Your objective:
Your answer should be every line with the word "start", copied from the data below.

Data segment:
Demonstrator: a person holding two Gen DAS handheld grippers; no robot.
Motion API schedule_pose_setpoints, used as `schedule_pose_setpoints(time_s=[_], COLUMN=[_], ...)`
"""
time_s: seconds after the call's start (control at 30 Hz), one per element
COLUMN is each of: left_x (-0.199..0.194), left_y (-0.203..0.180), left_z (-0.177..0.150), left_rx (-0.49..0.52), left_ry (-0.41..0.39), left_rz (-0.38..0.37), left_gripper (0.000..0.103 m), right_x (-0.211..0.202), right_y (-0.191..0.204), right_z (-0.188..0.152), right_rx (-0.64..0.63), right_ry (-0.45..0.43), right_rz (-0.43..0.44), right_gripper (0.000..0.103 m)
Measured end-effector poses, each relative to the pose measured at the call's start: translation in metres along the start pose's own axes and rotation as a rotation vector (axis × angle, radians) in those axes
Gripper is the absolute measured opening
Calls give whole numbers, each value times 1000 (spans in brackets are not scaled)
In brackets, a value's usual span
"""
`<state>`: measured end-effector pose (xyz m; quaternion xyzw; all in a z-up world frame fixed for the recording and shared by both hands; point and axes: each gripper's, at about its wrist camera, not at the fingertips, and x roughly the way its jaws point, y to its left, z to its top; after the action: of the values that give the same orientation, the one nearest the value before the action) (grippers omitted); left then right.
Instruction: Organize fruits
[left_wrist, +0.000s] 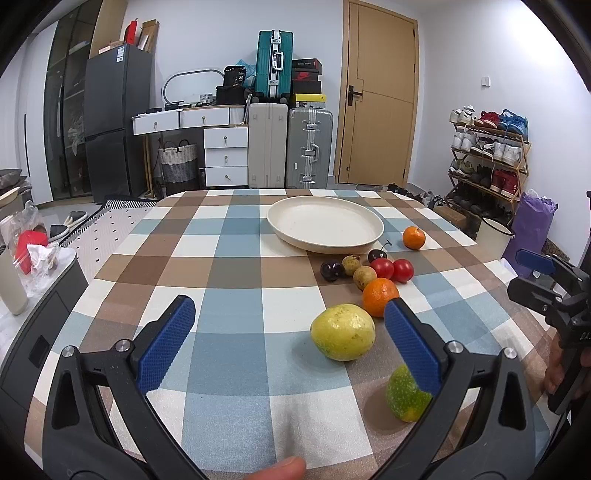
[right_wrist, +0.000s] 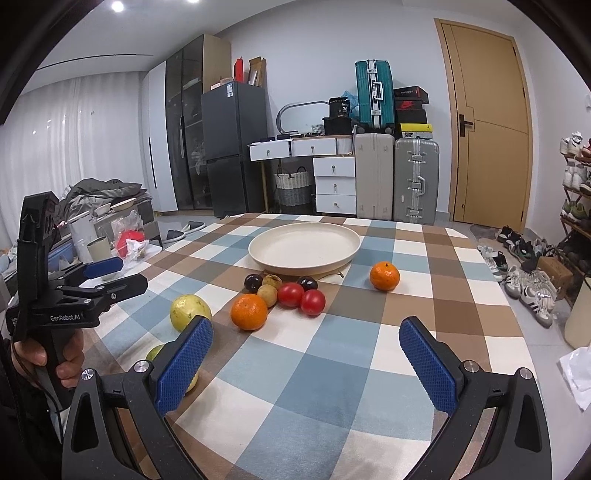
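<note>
Up front in the left wrist view, the left tongs stand wide apart with nothing between the blue pads, hovering over the checked worktop. A yellow-green guava lies just inside the right-hand pad, and a smaller green fruit sits partly hidden behind that pad. Beyond the guava an orange touches a cluster of two red tomatoes, two brownish fruits and two dark plums. A second orange lies apart, near the cream plate, which holds nothing. The right tongs show at the right edge.

From the right wrist view, the right tongs are also spread wide and empty above the cloth. The guava sits just past the left pad, the orange beside it, the plate further back. The left tongs appear at the left, held by a hand.
</note>
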<state>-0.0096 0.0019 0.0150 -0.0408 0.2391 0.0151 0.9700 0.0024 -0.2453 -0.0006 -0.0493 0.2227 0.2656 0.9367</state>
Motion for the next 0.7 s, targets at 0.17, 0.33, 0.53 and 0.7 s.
schedule_pose_setpoints(time_s=[0.17, 0.33, 0.53, 0.7], left_x=[0, 0, 0, -1], left_y=[-1, -1, -1, -1], left_z=[0, 0, 0, 0], left_rx=[1, 3, 3, 4], left_ry=[0, 0, 1, 3], left_rz=[1, 2, 3, 2], left_gripper=[102, 102, 102, 102], right_x=[1, 2, 5, 5], right_y=[0, 0, -2, -3], right_z=[0, 0, 0, -1], right_rx=[0, 4, 18, 25], right_ry=[2, 6, 18, 17], right_rz=[2, 8, 20, 14], right_gripper=[103, 103, 103, 103])
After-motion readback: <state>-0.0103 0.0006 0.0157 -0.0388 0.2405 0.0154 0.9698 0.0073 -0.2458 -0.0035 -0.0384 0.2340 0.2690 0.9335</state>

Solution to this exercise:
time_s: seconds after the call's start (control at 30 Hz), one per element
Measured end-effector poses, each relative to the pose measured at the call's start: translation in metres along the start pose's own axes and rotation as a rotation vector (axis × angle, radians) in those axes

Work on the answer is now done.